The best teachers attack this lack of understanding in the student by demonstrating how something works in different contexts.  But even with this, a student might not understand, and merely have the ability to mimic three different things.

 

We only really learn by doing, and more importantly, we can’t prove to ourselves that we understand until we see that skill or technique or process applied anew.

 

Attempting to apply something in a new way is the fastest way to figure out just what you do and don’t understand about a topic.

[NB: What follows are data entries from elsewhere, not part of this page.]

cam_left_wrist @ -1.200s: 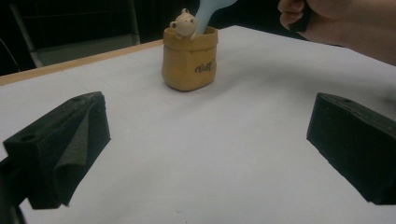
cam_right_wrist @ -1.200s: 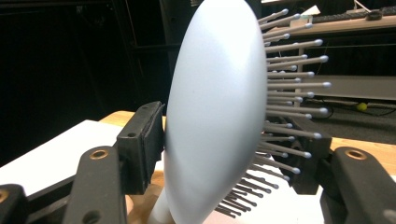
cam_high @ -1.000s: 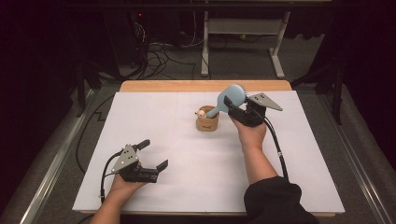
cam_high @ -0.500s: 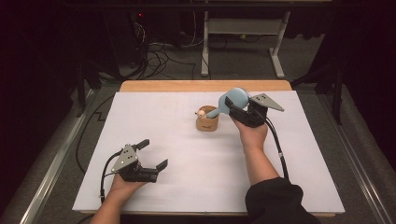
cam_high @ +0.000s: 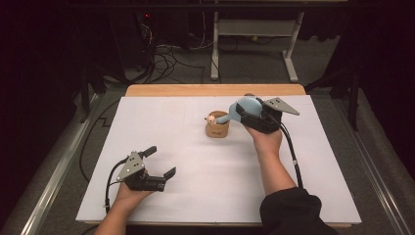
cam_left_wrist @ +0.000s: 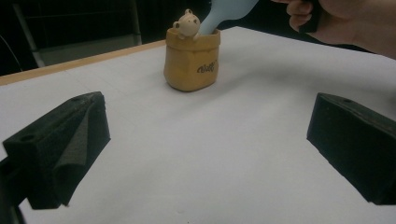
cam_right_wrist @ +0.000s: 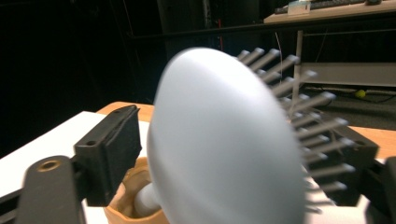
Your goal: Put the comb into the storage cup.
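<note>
- Blue plastic is what catches the eye: a pale blue hairbrush (cam_high: 244, 108) leans with its handle down inside a small tan pot (cam_high: 217, 129) near the far middle of the white table (cam_high: 195, 196), its head sticking out up and to the right.
- Around that head sits the right gripper (cam_high: 247, 113). Its jaws have just been opening, and in the right gripper view the left jaw stands clear of the smooth back of the brush (cam_right_wrist: 224, 154) with a gap showing, so I judge the hold let go; the bristles hide the other side.
- Resting open near the front left of the table, the left gripper (cam_high: 160, 161) has its jaws wide apart with nothing between them.
- Besides the brush handle, the pot (cam_left_wrist: 192, 60) holds a little bear figure (cam_left_wrist: 187, 24) that peeks over the rim; I cannot see anything deeper inside.
- Top-heaviness looks like the main risk: the wide head hangs well outside the rim, and its weight could tip the light pot over or let the brush slide out.
- Pulling the right gripper back carelessly could snag the bristles on a jaw and drag brush and pot along.
- A knock could also push the bear out.
</note>
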The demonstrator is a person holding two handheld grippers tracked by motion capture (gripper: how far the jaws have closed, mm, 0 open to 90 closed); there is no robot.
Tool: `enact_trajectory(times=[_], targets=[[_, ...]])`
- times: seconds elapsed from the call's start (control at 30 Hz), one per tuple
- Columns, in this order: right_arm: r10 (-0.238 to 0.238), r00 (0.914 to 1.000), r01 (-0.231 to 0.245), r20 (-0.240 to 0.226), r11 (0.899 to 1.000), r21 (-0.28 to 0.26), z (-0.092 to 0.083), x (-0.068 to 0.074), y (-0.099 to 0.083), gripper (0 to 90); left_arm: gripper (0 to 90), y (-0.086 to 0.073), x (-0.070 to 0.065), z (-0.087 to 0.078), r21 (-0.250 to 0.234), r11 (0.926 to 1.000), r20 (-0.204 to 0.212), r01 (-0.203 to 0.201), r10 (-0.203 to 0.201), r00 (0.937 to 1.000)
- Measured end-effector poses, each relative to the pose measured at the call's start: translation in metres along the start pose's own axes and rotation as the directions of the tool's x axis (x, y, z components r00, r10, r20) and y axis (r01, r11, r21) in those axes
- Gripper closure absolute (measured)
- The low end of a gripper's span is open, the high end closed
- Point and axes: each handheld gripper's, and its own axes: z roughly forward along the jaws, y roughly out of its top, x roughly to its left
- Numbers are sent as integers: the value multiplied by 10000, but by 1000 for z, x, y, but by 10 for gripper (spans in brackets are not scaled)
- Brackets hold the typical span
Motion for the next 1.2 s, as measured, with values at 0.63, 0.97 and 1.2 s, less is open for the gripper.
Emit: enact_trajectory(times=[0.63, 0.97, 1.2], targets=[[121, 9990, -97, -427, 9984, 558, -9, -1, 2, 5, 3, 0, 0, 1, -14, 10000, -15, -14, 14, 10000], [-11, 9988, 40, -489, 9982, 595, -18, 1, 2, 4, 2, 0, 1, 0, -26, 10000, -54, 6, -6, 10000], [-103, 9988, 141, -469, 9967, 804, -27, -2, -5, 5, 3, 0, 1, 1, -16, 10000, -86, 28, -28, 10000]])
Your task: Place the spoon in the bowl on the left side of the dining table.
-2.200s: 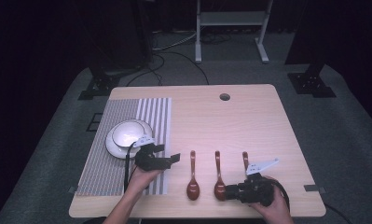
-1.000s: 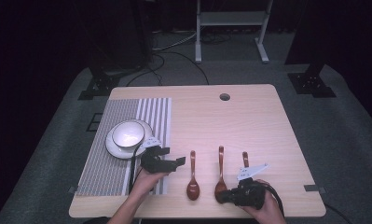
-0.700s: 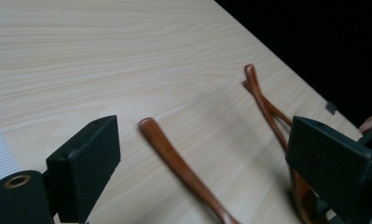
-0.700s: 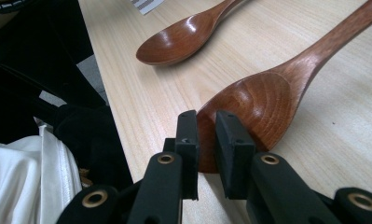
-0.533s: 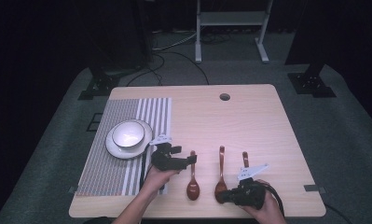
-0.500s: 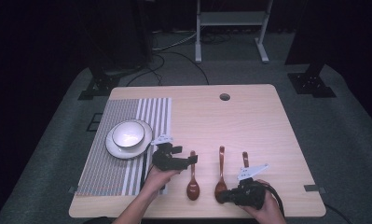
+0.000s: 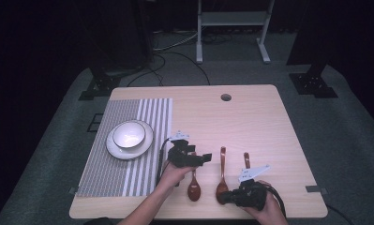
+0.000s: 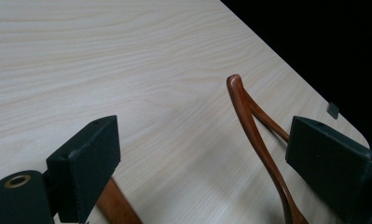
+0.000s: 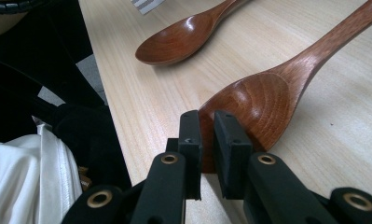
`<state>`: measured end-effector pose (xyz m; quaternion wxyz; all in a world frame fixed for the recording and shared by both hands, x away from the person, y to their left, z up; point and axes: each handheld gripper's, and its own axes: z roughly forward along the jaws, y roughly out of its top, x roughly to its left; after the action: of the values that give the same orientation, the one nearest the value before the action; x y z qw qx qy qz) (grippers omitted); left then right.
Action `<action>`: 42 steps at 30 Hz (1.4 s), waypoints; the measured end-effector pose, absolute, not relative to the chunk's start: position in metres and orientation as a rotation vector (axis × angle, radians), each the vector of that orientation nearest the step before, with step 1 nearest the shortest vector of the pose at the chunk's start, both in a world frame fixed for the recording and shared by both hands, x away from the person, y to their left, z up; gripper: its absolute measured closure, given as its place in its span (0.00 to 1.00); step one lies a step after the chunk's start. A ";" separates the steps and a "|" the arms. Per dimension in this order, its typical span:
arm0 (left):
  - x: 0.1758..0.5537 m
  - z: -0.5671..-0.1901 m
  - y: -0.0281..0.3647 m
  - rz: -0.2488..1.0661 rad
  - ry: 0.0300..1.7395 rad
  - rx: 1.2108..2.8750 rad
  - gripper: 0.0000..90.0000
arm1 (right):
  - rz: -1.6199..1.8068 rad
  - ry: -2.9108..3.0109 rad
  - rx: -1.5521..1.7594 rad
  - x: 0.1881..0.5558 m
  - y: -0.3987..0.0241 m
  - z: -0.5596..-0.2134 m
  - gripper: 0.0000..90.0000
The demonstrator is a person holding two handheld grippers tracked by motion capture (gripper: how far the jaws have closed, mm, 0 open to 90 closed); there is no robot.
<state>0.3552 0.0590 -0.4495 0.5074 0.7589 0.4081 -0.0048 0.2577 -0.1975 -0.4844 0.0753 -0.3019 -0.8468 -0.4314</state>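
Three brown wooden spoons lie side by side near the table's front edge: a left spoon, a middle spoon and a right spoon. My right gripper comes in from the right and is shut on the rim of the middle spoon's bowl; its pads pinch that rim, and the left spoon lies beyond. My left gripper hovers open over the left spoon's handle, jaws pointing right. Between its jaws the middle spoon's raised handle shows, untouched.
A striped placemat covers the table's left side, with a white bowl on a white plate. A cable hole sits near the far edge. Bare wood spreads across the far right part of the table.
My left gripper has moved right, from the placemat's edge to above the left spoon's handle, still open. My right gripper has stayed at the middle spoon's bowl.
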 end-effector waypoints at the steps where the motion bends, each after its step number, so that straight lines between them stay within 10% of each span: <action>1: 0.356 -0.449 0.053 -0.008 0.970 1.838 0.11 | -1.290 -2.543 -0.905 0.258 -0.197 -0.484 0.90; 19: 0.369 -0.451 0.016 -0.010 0.990 1.892 0.17 | -1.295 -2.566 -0.894 0.256 -0.196 -0.483 0.90; 36: 0.373 -0.457 -0.004 -0.116 0.865 1.940 0.74 | -1.295 -2.586 -0.883 0.255 -0.195 -0.483 0.89; 42: 0.378 -0.464 -0.001 -0.199 0.890 1.891 0.78 | -1.299 -2.589 -0.878 0.255 -0.195 -0.483 0.89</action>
<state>0.3782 -0.0011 -0.4644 0.4979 0.7811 0.3678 -0.0821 0.2548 -0.1953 -0.4828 0.0574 -0.2896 -0.8539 -0.4285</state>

We test the mind’s talk by walking.

 

Again, however, getting something to work in a novel way might just be luck.  We’ve all had the experience say with some app, or program, or tool, or toy when it seems to work the first time, but then when we show it off to a friend or try to teach another, suddenly it doesn’t work in the same way.

 

Just as the good teacher tries to display the lesson in a few different ways, the good student fools around with the idea, flexing and stretching it like a new muscle to see if it responds correctly.

 

 

 







SENSE-TELLING

April 15th, 2020

 

If our original reason for moving forward does not fit into our narrative as we look back, we often forget how we got going in the first place.

 

We make sense of our current situation by means of stringing together altered memories in a way that makes a good story.  Many of us are often just reacting to present emotions, and our choices based on this somewhat haphazard direction is what guides are life – but no one looks back on their past with a lazy wave of the hand and admits that it was all kind of random and there wasn’t much thoughtful consideration about what to do.  Virtually no one is so honest with themselves on this point, and a person with that sort of awareness more likely makes a wiser choice in those moments than kowtowing to a petty and fleeting emotion.

 

Our mistake is that we conflate storytelling and sense-making.  Creating a story out of the raw material of memory does not necessarily mean that we’ve somehow gained any insight into who we are or how we might change.  The story of our past functions more as a salve against uncertainty.  We tell ourselves a story of who we are and how we got here as a means to give ourselves a sense of agency.

 

Real agency, however, resides in admitting the lack of coherence in our past decisions and reactions.  By seeing clearly how we differ from the story we like to tell ourselves about who we are, that is where real insight lies.

 

Sense-making exists between storytelling and reality.

 

Recognizing the discrepancy allows a person the chance to change, and therefore bend reality closer to the story, and likewise, by doing so, the story such a person now spins is also closer to reality.